The 430i comes with BMW's 2.0-liter turbo I4 engine, delivering 255 horsepower and 294 pound-feet of torque. Rear-wheel drive is standard but, as its name suggests, the 430i xDrive comes with all-wheel drive. These models accelerate to 60 mph in 5.5 and 5.3 seconds, respectively. Regardless of driveline, the 2.0-liter turbo engine is paired with an eight-speed automatic transmission.
The M440i xDrive, meanwhile, uses a 3.0-liter turbo I6 engine, which now has a 48-volt mild-hybrid battery, which delivers supplemental electric boost during acceleration and smooths out the action of the stop-start system. (The engine can now shut off below 9 mph rather than waiting until the car comes to a complete stop.) All told, the 3.0-liter I6 produces 382 hp and 369 lb-ft.
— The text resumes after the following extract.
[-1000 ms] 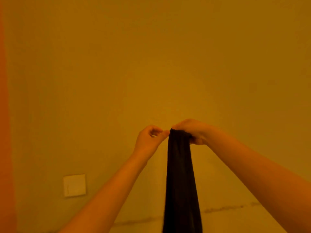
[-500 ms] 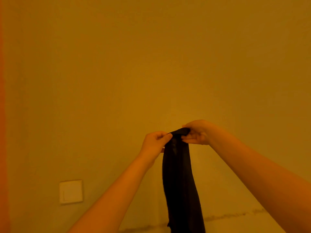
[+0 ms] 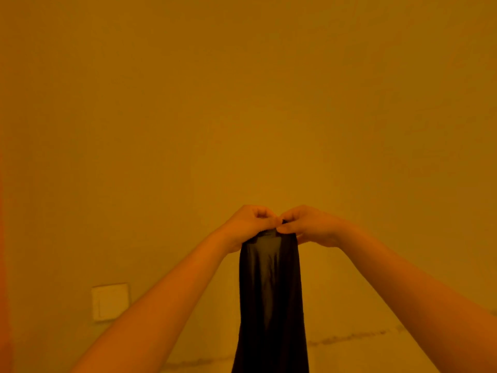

Its standard all-wheel drive and M Sport rear differential allow the M440i to accelerate to 60 mph in 4.3 seconds. Once again, an eight-speed automatic is the only transmission available.
All 4 Series models get the same hydraulic-lift shock absorbers as the new 3 Series, which we love. This hardware smooths out road vibrations and reduces body movement, but doesn't give up any overall feedback or handling prowess. Compared to the 3 Series, the 4 Series has increased damping forces, firmer springs and larger anti-roll bars, and the coupe sits 0.4 inches lower to the ground. The M440i comes standard with an M Sport suspension, with an even stiffer tune. Finally, the Adaptive M chassis option allows for automatic adjustment of the adaptive dampers, though if our experience with the 3 Series is anything to go on, we think most buyers will prefer the standard and M Sport suspension setups just fine. Speed-sensitive power steering is standard on the 4 Series, while M Sport and M440i models get variable-ratio steering.
Yes, a proper M4 is coming, too, but we won't see that version until after the four-door M3 debuts, likely sometime in 2021.